Upgrading
As new features are added to the kdb Insights Database, APIs and state may change. This document outlines considerations when upgrading between different versions of the kdb Insights Database.
Upgrade Compatibility
For changes that would result in a breaking change, an upwards compatible path will always be supported in minor release versions. Features may be deprecated in a minor release and could be removed in a major release upgrade.
Upgrading to 1.8
Configuring error trapping in 1.8
The environment variables controlling error trapping, called KXI_SM_ERROR_TRAP
and KXI_DA_ERROR_TRAP
in previous versions, have been replaced with a single variable, KXI_ERROR_TRAP
. For single-container DAP and SM, error trapping in child processes is controlled by KXI_WORKER_ERROR_TRAP
.
Upgrading to 1.7
IPC in 1.7
In 1.7, new security measures have been added for IPC connections to database services that restrict ad-hoc connections. Attempting to send an ad-hoc IPC request by directly sending an IPC message to a database process may result in the error IPC execution restricted. Rejecting function
. All IPC communication must use a supported API. To disable this feature and allow arbitrary connections, set KXI_SECURE_ENABLED=false
on the environment variable configuration for each target process.
Disabling IPC security
It is recommended that IPC security remain enabled for all production deployments. Disabling this level of security can allow users to modify internal state or access data they are not priviledged to see.
Sandboxes in 1.7
When configuring a sandbox process, the environment variable SBX_MAX_ROWS
could be provided to set the maximum rows for a sandbox process. This variable has been updated to include a KXI_
prefix and is now KXI_SBX_MAX_ROWS
. The old value will be supported for an additional release but is deprecated.
Upgrading to 1.5
Labels in 1.5
Querying with labels has changed in 1.5 to be a distinguished top level parameter.
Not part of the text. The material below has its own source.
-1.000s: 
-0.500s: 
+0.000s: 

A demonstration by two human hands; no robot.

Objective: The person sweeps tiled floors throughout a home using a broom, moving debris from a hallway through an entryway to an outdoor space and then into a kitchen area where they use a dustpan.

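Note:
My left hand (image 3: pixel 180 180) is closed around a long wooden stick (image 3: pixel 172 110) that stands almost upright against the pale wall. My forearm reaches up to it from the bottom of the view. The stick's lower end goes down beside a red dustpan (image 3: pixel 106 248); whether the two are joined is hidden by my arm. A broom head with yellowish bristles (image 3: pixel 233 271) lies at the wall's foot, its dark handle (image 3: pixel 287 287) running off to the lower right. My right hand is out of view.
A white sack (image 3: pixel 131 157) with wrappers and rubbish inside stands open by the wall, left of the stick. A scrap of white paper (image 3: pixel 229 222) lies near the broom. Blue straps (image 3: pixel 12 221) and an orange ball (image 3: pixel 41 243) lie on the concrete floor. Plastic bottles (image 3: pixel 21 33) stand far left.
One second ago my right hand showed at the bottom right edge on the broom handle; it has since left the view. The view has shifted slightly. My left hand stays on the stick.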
Previously, labels could be included as directly as parameters in requests to query APIs such as getData
or sql
. This has been changed such that labels are now nested under a labels object or prefixed with label_
in SQL. This change has been made to resolve an issue of unresolvable collisions between labels and custom API parameters or table columns. For example, previously if you had a table with a column called region
and an assembly with a label called region
, referencing region
in a query was ambiguous and could result in undesired results. With this change, region
in a query will always refer to the table column and a labels object is used to refer to the label called region
.
Deprecation notice
In the 1.5 release, the old label style is still supported but is deprecated and will result in a warning log in the Resource Coordinator. An extra environment variable ALLOW_OLD_LABEL_STYLE
has been added to the Resource Coordinator that preserves the old behaviour prior to 1.5 which defaults to "true"
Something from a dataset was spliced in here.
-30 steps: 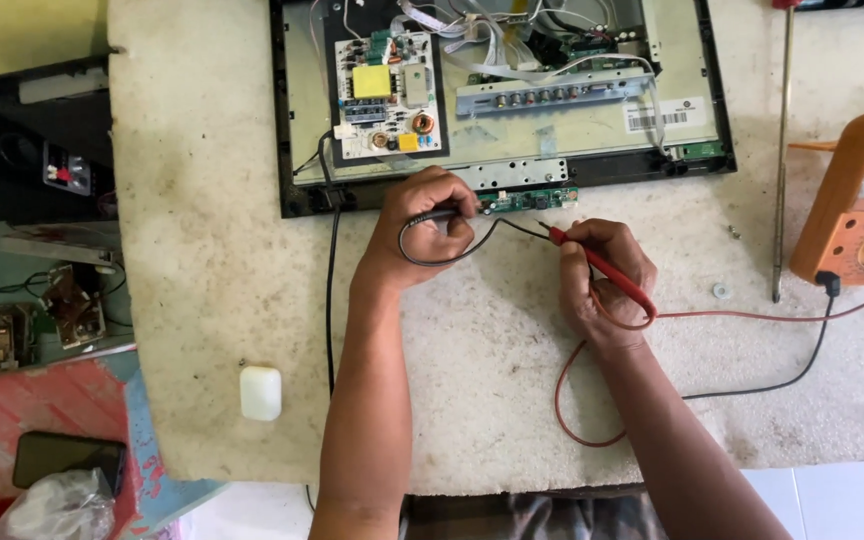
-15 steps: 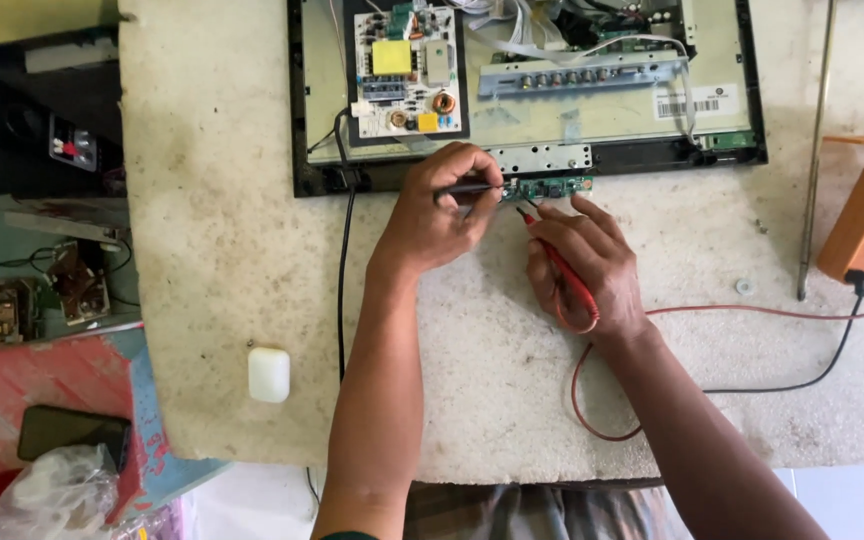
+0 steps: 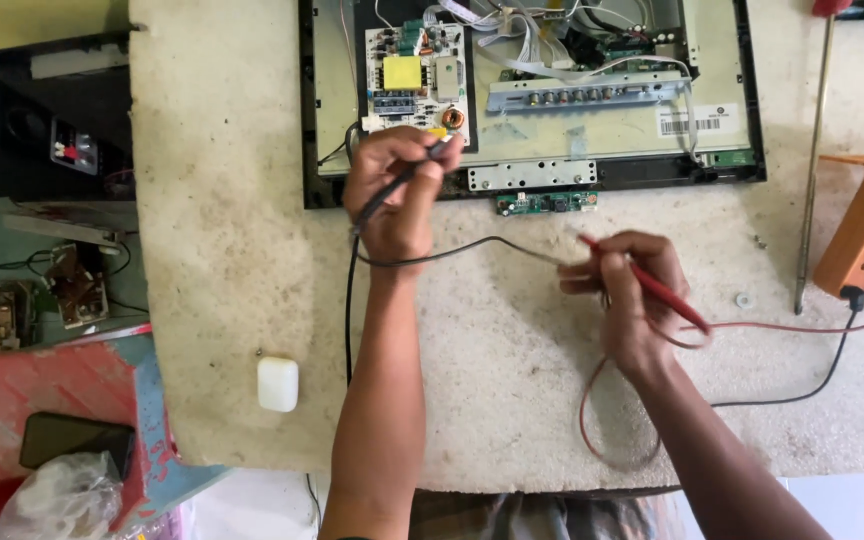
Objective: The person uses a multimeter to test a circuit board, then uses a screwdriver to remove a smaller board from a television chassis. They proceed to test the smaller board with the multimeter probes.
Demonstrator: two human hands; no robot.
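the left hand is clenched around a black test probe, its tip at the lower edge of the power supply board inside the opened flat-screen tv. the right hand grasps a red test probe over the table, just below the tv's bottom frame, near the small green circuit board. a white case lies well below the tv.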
. While enabled, this allows both the old and new label parameter style in the same query. In 1.6, this will now default to "false"
but can be enabled by overriding the environment variable setting. In 2.0, this feature will be removed entirely.
Upgrading
A slight modification is required to convert queries to the new format. Requests now must specify labels as a top level parameter for getData
requests or custom APIs. For SQL requests, labels in the query must have the label_
prefix.
Get Data
For full API details, see the getData
reference page.
Gateway URL
The GATEWAY
variable below is defined as an IPC connection to the Service Gateway. For example `:insights-qe-gateway:5050
would connect to the query environment gateway within an insights
namespace.
Prior to 1.5, the region
label in a request would be top level in the argument field.
args: (!) . flip (
(`table ; `trace);
(`region ; `$"us-east-1");
(`startTS ; .z.p - 0D00:05:00); // Select the last 5 minutes of data
(`endTS ; .z.p)
)
GATEWAY (`.kxi.getData; args; `; ()!())
In 1.5, this should now be nested under a labels
object.
args: (!) . flip (
(`table ; `trace);
(`labels ; enlist[`region]!enlist`$"us-east-1");
(`startTS ; .z.p - 0D00:05:00); // Select the last 5 minutes of data
(`endTS ; .z.p)
)
GATEWAY (`.kxi.getData; args; `; ()!())
Gateway URL
The $GATEWAY
variable should point at your kdb Insights install. For a microservice install, this will be the hostname of the install using port 8080. For an enterprise install, this is your $INSIGHTS_HOSTNAME
with /servicegateway
as the URL prefix.
Prior to 1.5, the region
label in a request would be top level in the argument field.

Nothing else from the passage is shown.